(Beginning of GIVEN DATA)
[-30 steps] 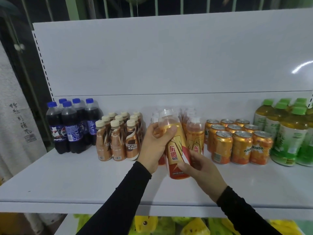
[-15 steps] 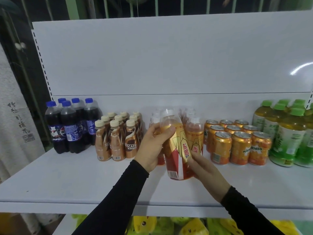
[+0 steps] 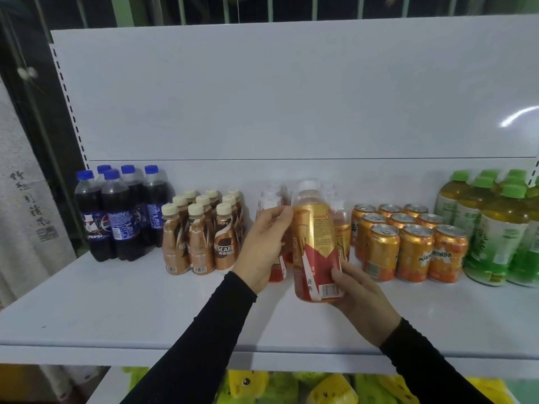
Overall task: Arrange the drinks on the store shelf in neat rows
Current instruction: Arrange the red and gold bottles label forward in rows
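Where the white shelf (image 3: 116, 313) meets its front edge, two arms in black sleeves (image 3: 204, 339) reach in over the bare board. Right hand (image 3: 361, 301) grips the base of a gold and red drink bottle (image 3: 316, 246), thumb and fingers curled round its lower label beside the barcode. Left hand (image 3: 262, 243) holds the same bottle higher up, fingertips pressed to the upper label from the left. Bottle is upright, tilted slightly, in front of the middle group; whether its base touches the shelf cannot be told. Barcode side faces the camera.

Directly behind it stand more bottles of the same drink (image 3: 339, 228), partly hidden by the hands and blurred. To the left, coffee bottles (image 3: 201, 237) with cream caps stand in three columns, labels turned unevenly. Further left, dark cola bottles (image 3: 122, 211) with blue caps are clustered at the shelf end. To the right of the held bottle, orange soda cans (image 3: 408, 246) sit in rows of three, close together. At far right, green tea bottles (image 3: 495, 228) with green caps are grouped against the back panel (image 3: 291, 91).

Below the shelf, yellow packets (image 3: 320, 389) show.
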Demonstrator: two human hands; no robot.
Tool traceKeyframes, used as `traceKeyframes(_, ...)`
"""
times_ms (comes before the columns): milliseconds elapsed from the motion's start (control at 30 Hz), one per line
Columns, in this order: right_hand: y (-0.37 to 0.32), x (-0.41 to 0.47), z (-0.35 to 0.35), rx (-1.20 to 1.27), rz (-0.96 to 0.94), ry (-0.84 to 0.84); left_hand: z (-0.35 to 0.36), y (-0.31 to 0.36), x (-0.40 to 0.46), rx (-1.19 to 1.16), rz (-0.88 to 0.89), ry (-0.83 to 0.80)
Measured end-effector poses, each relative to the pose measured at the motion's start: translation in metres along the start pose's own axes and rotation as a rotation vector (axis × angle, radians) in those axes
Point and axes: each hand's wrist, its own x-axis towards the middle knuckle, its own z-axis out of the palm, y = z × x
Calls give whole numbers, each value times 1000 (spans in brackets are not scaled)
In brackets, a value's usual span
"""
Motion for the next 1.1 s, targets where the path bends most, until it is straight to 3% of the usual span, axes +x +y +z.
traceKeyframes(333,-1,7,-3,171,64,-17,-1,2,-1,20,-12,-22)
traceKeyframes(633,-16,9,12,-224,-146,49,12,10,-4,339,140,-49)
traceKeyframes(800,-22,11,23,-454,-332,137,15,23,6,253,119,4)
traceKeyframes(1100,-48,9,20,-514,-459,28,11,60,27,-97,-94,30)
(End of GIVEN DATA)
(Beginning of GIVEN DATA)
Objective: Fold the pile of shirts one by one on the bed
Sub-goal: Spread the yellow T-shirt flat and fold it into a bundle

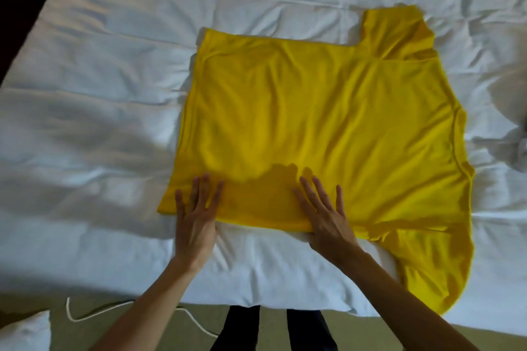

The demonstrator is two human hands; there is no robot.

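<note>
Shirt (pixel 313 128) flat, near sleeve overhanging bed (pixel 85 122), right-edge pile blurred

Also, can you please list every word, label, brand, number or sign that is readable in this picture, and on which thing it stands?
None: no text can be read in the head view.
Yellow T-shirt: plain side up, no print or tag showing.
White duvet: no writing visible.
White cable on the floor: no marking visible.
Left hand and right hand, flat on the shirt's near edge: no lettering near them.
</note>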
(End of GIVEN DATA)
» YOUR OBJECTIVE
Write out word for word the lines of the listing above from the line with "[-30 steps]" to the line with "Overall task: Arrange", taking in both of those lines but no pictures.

» SOLUTION FOR THIS TASK
[-30 steps] 
[-15 steps] 
[+0 steps] 
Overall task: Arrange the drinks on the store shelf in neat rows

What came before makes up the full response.